Step 3: Analyzing Each Web Resource

Step 3: Analyzing Each Web Resource

Our ultimate goal in site linkage analysis is to classify the resources within a Web site or a Web application in an organized way. From this classification, we should be able to take a quick look at each resource and determine the role it plays in the overall application. In our fieldwork we often create a matrix of Web resources and check each element in the matrix as we go along. To illustrate the creation of such a matrix, we present some techniques that we use successfully in our analytic work the seven techniques associated with Step 3 in Figure 8-1.

1. Extension Analysis

Looking at file extensions in the URL path gives us an idea about the technologies being used.
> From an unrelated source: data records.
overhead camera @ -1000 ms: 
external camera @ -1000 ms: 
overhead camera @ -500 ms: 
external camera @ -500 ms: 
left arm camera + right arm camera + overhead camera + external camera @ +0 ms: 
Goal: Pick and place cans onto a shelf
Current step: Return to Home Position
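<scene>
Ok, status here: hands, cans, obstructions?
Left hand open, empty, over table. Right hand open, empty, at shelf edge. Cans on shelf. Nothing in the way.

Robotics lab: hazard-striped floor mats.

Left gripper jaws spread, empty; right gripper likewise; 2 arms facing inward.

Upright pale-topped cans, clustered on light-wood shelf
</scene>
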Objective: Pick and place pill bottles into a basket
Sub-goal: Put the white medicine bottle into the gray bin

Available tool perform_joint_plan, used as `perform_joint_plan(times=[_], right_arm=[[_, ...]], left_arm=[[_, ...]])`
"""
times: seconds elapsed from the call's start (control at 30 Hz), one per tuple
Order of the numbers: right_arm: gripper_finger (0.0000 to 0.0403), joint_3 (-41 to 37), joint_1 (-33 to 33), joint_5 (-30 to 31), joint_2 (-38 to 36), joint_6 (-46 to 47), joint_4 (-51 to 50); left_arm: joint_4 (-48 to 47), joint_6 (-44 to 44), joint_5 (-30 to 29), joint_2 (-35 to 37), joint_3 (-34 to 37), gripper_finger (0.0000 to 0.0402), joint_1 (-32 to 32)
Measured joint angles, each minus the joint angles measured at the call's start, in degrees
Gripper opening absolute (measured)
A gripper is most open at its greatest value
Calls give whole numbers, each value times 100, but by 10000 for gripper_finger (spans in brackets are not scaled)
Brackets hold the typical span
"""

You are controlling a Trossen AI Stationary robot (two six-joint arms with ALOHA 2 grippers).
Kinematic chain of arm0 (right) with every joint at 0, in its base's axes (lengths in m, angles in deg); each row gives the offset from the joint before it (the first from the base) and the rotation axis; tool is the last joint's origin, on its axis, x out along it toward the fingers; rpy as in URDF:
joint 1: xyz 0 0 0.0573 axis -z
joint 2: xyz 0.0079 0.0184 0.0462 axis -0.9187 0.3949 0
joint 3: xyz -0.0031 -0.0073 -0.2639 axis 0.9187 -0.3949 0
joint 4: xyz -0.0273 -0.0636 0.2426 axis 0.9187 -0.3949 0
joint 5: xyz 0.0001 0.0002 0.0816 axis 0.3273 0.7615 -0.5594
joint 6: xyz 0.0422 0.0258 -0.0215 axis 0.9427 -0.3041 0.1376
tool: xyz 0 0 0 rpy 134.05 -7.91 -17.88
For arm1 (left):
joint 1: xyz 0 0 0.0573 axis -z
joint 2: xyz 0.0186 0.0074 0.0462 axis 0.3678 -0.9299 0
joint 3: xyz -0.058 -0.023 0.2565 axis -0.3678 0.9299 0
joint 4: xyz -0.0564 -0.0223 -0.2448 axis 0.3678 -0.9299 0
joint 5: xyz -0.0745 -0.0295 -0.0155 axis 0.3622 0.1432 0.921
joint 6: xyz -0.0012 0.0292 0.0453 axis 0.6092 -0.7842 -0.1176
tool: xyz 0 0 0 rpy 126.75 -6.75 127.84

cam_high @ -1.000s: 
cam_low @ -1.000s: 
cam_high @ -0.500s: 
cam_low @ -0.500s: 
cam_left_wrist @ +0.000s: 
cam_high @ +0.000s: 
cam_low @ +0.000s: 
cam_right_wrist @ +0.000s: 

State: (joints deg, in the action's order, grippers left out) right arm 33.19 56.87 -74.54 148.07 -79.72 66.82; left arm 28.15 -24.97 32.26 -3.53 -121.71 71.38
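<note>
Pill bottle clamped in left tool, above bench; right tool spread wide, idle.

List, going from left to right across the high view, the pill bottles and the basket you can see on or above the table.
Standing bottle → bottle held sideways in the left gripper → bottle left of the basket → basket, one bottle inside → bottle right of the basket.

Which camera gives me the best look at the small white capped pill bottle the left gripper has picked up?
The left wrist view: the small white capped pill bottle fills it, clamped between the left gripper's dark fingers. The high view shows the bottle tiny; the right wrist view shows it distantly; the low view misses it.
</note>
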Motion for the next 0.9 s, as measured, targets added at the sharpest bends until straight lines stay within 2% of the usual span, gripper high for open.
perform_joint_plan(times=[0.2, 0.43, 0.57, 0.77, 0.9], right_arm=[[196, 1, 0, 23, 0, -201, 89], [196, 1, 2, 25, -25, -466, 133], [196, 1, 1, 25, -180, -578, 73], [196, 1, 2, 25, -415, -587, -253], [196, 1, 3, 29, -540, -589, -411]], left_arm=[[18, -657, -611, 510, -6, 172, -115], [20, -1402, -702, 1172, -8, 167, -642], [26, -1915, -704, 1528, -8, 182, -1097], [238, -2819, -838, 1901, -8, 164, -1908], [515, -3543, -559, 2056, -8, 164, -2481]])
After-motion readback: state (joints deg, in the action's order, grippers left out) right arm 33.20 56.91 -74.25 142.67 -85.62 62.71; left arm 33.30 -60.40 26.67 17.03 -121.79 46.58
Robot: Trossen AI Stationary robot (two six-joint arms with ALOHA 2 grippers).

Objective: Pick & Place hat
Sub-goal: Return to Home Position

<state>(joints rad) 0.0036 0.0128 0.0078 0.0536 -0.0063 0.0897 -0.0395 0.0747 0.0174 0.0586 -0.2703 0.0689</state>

We can determine, for example, whether a resource has static content or is a program that generates dynamic content. We can determine the underlying technology used to host this resource, especially in the case of application servers. Let's consider again the four Web resources from http://www.example.com/:

http://www.example.com/index.asp

http://www.example.com/login/login.asp

http://www.example.com/scripts/search.cgi

http://www.example.com/scripts/mail.pl

Note the three types of extensions: .asp, .cgi, and .pl. They indicate that technologies such as Microsoft's Active Server Pages and Perl are in use. The extension .cgi is too generic to make a specific comment. Extensions such as .jsp, .cfm, and .php represent server-side scripts or programs. Other extensions, such as .html, .htm, and .txt, signify static HTML or ASCII content. If you've forgotten what these extensions represent, take a quick look at Chapter 1. In this way you can identify different technologies in use by just inspecting the final extension. Hence the file or resource extension provides essential information on its type and the technology used to host it.

2. URL Path Analysis

If extension analysis doesn't fully reveal the technologies that are at work, the next step is to analyze the entire URL path. If a URL path has strings such as /scripts/ or /cgi-bin/ or /servlet/ within it, revealing the underlying application server technology helps. Many times, URLs have a query string component. The parameters in the query string component also give clues about the resource's functionality. For example, the following resources found on http://www.example.com suggest that "showtrans" and "setcustinfo" are Java servlets, from the /servlet/ URL prefix.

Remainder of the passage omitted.